In JavaScript, an AsyncGenerator is an object that can return multiple times using the keyword yield. It is possible to loop over async generators using the for await syntax. The generator and the for loop are bound to each other, in that if the for loop uses break the generator will be stopped as well. If the generator throws an Error the for loop will throw that Error. In this example the for loop uses break to stop the generator:
async function* generator () {
let i = 0
while(true) yield {ID: i++}
}
let count = 0
for await(const row of generator()) {
if(count > 1000) break
// ...
}This principle applies at every step of the pipeline. For example you can limit how much data can be uploaded to your application:
return pipeline(req, async function* (stream) {
let bytes = 0
for await(const chunk of stream) {
bytes += chunk.byteLength
if(bytes > LIMIT) break
yield chunk
}
}, res)It is often required as part of a pipeline to switch data structures. As all external streams will be using binary format, a conversion to objects will be needed for transforming with JavaScript, and then back to binary for onward transmission to an external target.
return pipeline(req, parse, transform, stringify, res)These basic principles are compatible with the cds.ql APIs.
// Object mode async generator for SELECT queries
for await(const row of SELECT.from(entity)) { }
// Binary data stream for SELECT queries
await SELECT.pipeline(res)
// Object mode async generator for INSERT queries
await INSERT(generator()).into(entity)
// Binary data stream for INSERT queries
await INSERT(req).into(entity)
// Simple cds.ql pipeline
await SELECT.pipeline(async function* (stream) {
for await(const row of stream) {
// transform logic
yield row
}
}, INSERT.into(entity))Performance
While the pipeline APIs are easy to use when using object streams, there is a performance cost involved with running JavaScript. If you want to use streaming to make your application faster, it is important to make use of the CAP features you already know.

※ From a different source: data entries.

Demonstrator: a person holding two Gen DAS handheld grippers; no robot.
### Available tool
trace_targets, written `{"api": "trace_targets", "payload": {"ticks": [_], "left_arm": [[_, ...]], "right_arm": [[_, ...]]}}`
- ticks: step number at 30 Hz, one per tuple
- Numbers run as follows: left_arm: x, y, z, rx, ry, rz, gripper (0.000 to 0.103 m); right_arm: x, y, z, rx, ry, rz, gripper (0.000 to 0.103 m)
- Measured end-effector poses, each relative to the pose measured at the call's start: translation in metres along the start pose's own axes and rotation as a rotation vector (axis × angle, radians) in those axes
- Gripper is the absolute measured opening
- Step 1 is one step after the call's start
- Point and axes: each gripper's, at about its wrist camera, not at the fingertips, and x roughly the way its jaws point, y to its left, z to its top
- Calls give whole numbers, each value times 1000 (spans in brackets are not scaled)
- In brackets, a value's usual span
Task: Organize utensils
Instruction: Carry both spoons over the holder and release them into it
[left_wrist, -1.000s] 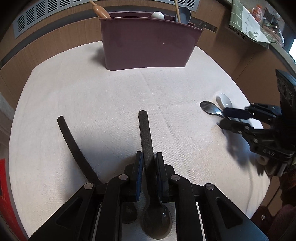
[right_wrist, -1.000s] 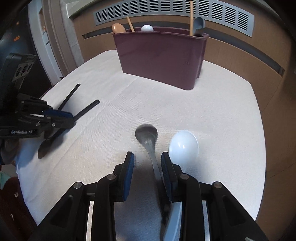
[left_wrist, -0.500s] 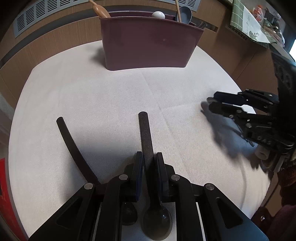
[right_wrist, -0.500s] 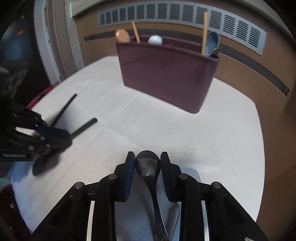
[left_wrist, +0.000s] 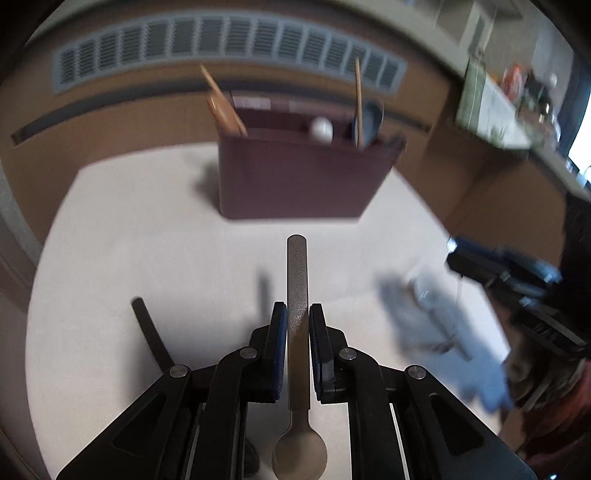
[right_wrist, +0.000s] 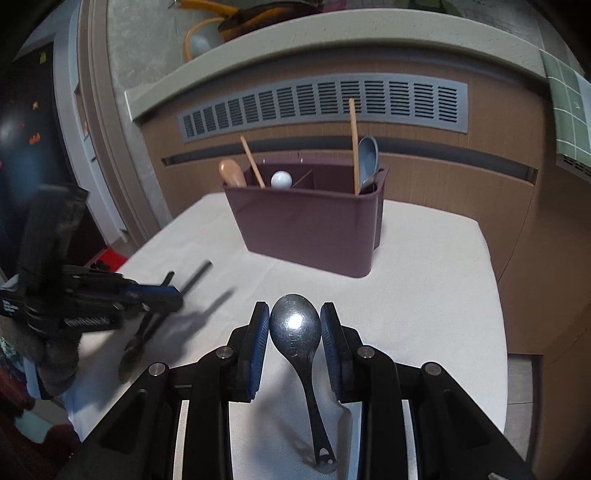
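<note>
My left gripper (left_wrist: 297, 314) is shut on a black-handled spoon (left_wrist: 297, 295), lifted off the white tablecloth, handle pointing toward the maroon utensil caddy (left_wrist: 299, 181). A second black spoon (left_wrist: 147, 328) lies on the cloth to its left. My right gripper (right_wrist: 294, 325) is shut on the bowl of a metal spoon (right_wrist: 295, 330), held above the table, handle trailing back. The caddy (right_wrist: 310, 229) stands at the far side and holds wooden, white and blue-grey utensils. The left gripper (right_wrist: 162, 295) also shows at the left of the right wrist view.
A round table with a white cloth (right_wrist: 424, 280) stands before a wooden wall with a grey vent (right_wrist: 325, 103). The right gripper (left_wrist: 509, 273) shows blurred at the right of the left wrist view. A counter with clutter (left_wrist: 517, 107) lies far right.
Both grippers have risen from the cloth with their spoons and tilted toward the caddy. The right gripper closed on the metal spoon and lifted it away from the white spoon.
</note>
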Motion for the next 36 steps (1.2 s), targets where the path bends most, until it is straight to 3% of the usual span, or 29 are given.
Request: {"api": "trace_targets", "payload": {"ticks": [4,9,13,15,16,19,22,26,28,31,36], "left_arm": [[-32,0,8,-15,-109,-11,12],[-41,4,13,-46,-177,-26,12],[-51,2,24,-70,-279,-22,12],[-68,-3,43,-72,-374,-43,12],[-83,-8,59,-63,-462,-55,12],[-111,-24,103,-17,-690,-40,13],[-105,-28,136,-16,-785,6,13],[-74,-19,151,-63,-883,27,13],[-52,-10,159,-76,-878,43,13],[-18,9,169,-141,-801,28,13],[17,21,161,-173,-761,39,13]], "right_arm": [[-6,-4,4,30,-32,-10,26],[-10,-3,7,47,-52,-6,26],[-12,-3,11,60,-68,-4,26],[-21,-3,25,59,-124,-2,26],[-29,-2,37,48,-173,-4,26],[-67,0,89,19,-385,-3,26],[-85,-2,133,18,-525,-23,26],[-65,-10,161,35,-549,-38,26],[-48,-16,164,52,-529,-32,26],[-22,-23,164,84,-491,-27,26],[12,-37,159,119,-439,-28,26]]}}
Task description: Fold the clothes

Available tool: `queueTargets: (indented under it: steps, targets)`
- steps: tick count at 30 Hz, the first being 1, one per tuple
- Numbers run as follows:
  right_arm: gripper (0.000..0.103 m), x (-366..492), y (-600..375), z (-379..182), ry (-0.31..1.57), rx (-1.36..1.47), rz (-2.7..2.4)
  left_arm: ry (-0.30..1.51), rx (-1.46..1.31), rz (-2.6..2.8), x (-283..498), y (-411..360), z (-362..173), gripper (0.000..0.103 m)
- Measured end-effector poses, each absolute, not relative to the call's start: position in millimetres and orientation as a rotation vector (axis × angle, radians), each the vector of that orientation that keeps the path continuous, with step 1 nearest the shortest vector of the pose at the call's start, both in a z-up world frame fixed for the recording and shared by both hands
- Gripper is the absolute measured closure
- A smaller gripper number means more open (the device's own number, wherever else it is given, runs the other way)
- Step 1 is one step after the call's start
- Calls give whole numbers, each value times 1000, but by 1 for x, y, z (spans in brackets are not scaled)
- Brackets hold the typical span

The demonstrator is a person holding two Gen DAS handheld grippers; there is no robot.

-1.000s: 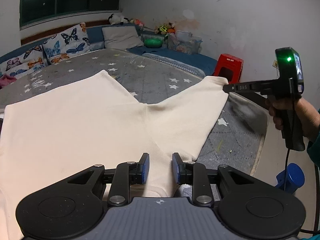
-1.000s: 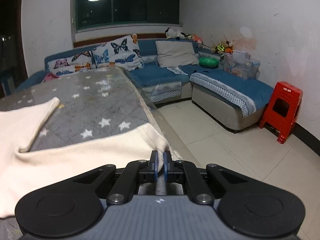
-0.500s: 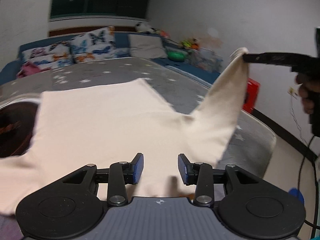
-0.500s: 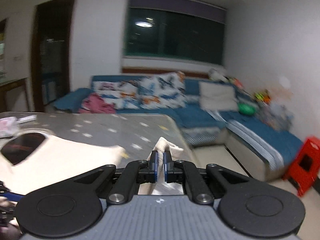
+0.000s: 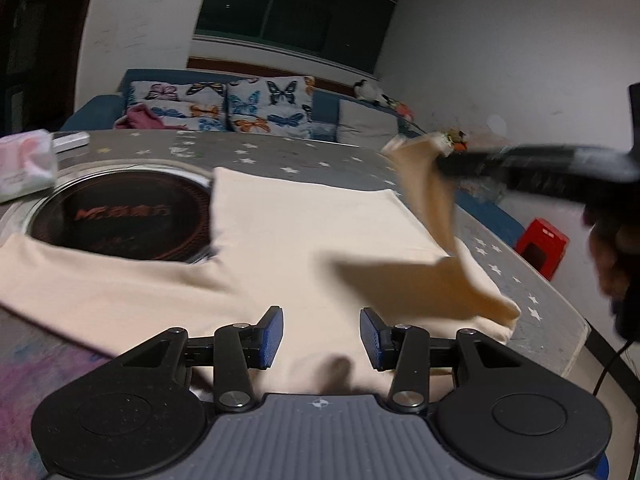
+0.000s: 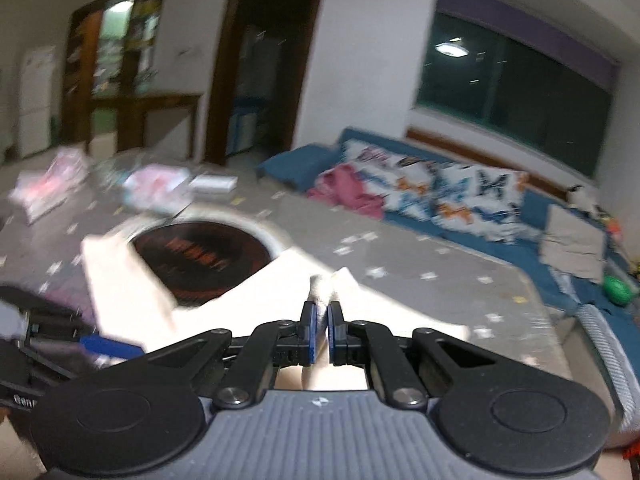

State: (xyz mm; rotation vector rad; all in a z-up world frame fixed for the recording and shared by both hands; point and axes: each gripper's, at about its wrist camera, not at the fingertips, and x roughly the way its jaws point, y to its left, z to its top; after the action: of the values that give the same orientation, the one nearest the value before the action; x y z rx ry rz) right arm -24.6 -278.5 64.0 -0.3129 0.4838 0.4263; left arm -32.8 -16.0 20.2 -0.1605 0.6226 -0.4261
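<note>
A cream garment (image 5: 304, 240) lies spread on the grey star-patterned table (image 5: 320, 156). My left gripper (image 5: 322, 332) is open, low over the garment's near edge, holding nothing. My right gripper (image 6: 322, 314) is shut on the end of one garment leg (image 6: 322, 286). In the left wrist view that right gripper (image 5: 444, 158) holds the leg (image 5: 436, 204) raised above the table, over the rest of the garment. In the right wrist view the garment (image 6: 128, 292) lies below, and the left gripper (image 6: 108, 346) shows blurred at the lower left.
A round black induction hob (image 5: 120, 212) is set in the table beside the garment. A pink and white packet (image 5: 24, 164) lies at the far left. A blue sofa with butterfly cushions (image 5: 240, 108) stands behind. A red stool (image 5: 542, 240) stands on the floor at right.
My right gripper has lifted the leg end off the table and swung it left over the garment. My left gripper has opened wider and turned left.
</note>
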Motion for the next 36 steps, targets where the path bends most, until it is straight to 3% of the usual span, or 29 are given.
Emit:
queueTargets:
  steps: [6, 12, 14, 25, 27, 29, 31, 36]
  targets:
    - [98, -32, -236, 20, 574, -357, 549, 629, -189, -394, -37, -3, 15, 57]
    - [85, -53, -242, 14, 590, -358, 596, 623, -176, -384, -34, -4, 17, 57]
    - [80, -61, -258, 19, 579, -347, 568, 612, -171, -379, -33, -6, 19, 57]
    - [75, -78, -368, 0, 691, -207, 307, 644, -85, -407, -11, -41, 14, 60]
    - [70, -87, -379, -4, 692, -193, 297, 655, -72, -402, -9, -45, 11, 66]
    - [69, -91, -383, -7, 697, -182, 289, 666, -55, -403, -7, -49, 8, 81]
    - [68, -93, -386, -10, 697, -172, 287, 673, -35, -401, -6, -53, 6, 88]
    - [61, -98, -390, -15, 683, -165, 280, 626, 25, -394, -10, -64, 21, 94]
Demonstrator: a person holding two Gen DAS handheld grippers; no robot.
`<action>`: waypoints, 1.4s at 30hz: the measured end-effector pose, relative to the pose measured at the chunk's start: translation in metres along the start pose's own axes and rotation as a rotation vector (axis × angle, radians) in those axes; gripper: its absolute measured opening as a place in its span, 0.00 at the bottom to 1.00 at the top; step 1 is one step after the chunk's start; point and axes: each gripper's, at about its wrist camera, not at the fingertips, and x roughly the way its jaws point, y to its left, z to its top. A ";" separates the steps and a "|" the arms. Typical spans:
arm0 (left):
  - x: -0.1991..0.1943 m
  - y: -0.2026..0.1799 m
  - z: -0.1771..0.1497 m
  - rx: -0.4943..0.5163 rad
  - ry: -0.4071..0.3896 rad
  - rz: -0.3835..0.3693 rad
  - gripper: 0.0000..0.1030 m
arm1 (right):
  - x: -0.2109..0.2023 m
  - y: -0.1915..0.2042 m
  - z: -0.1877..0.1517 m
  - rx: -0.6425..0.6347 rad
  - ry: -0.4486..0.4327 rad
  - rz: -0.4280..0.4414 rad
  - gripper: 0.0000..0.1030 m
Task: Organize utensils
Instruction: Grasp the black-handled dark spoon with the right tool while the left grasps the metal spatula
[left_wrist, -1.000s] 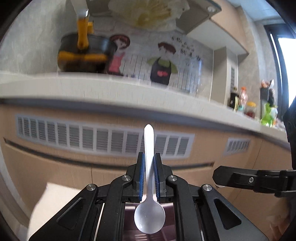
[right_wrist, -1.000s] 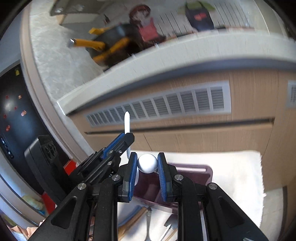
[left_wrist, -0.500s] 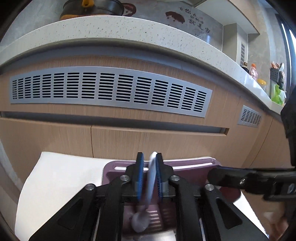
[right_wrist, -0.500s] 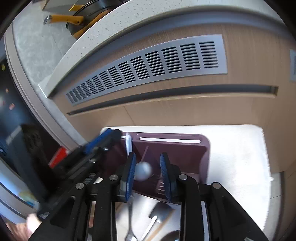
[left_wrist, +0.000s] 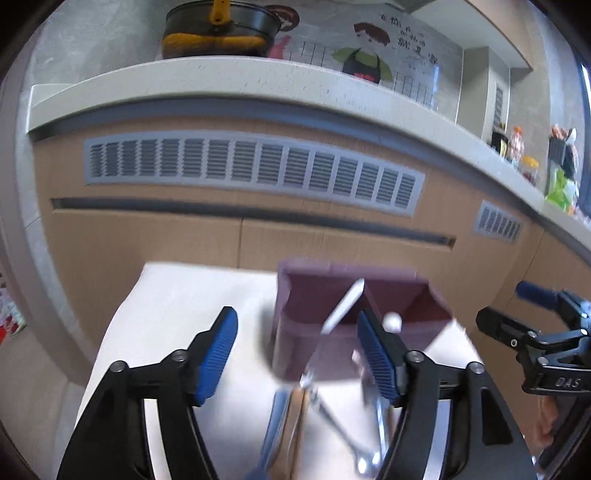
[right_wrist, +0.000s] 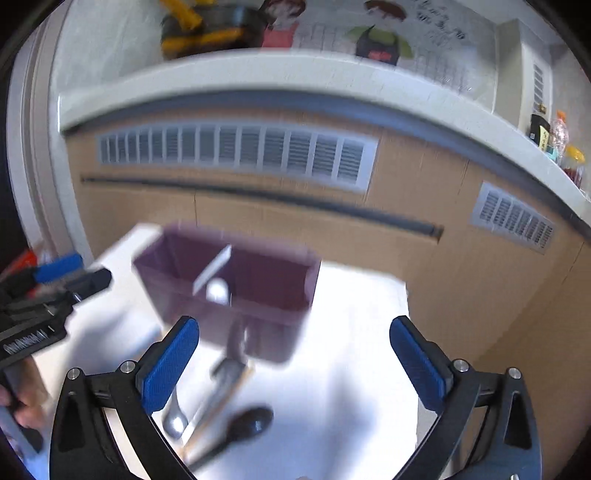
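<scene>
Spoons next: with both pairs of jaws just sprung wide and gripping nothing, best to drop onto the loose cutlery (right_wrist: 225, 380) on the white cloth (right_wrist: 351, 332) and pinch one handle at mid-length, avoiding the overlapped pile. Left gripper (left_wrist: 299, 354) gaping, right gripper (right_wrist: 293, 360) at full spread. White plastic spoon (left_wrist: 345, 308), thin and glossy, leaning inside the matte maroon bin (left_wrist: 295, 328); metal pieces slick, black ladle (right_wrist: 251, 421) rounded.

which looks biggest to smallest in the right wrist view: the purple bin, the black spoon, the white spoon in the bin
1. purple bin, clearly largest.
2. black spoon, though it lies nearer the camera, which inflates it.
3. white spoon, smallest as seen; partly hidden inside the bin and blurred, so its true size is unsure.
</scene>
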 end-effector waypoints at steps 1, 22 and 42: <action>-0.004 0.001 -0.007 0.004 0.015 0.005 0.67 | 0.002 0.001 -0.008 -0.007 0.024 -0.001 1.00; -0.037 0.039 -0.086 -0.079 0.200 0.058 0.80 | 0.053 0.022 -0.085 0.154 0.346 0.040 0.31; 0.051 -0.062 -0.059 0.082 0.445 -0.187 0.57 | -0.008 -0.044 -0.140 0.164 0.255 0.030 0.31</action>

For example, it is often the case that an application's public API differs from its internal data structures. One way to address this would be with a pipeline that uses JavaScript to transform the incoming data structure to fit the model:
await pipeline(req, parse, async function* (stream) {
for await(const row of stream) {
row.descr = row.description
// ...
}
}, INSERT.into(table))As an alternative to this, you could simply define the transformation in your CDS model, as the INSERT and UPSERT queries are capable of doing the transformation directly in the database:
entity BooksRenamed as projection on Books {
*,
descr as description,
// ...
}This will allow the application layer to use binary streams for better performance, and have the transformation taken care of at the database level:
await INSERT(req).into(BooksRenamed)Note that there is not really any "renaming" going on here, the data is just being put into the correct table columns:
INSERT INTO Books (descr, ...) SELECT value.description, ... FROM json(?)Errors
Errors can occur at all stages of streaming, as anywhere else. Distinguish between setup errors and streaming errors. If an error occurs while setting up the pipeline, this can be communicated clearly to the client with an appropriate status code. If an error occurs subsequently, while the data is being streamed, then while there is no formal facility for signaling an error, the connection can be closed, and the client must use normal termination handling techniques to recover.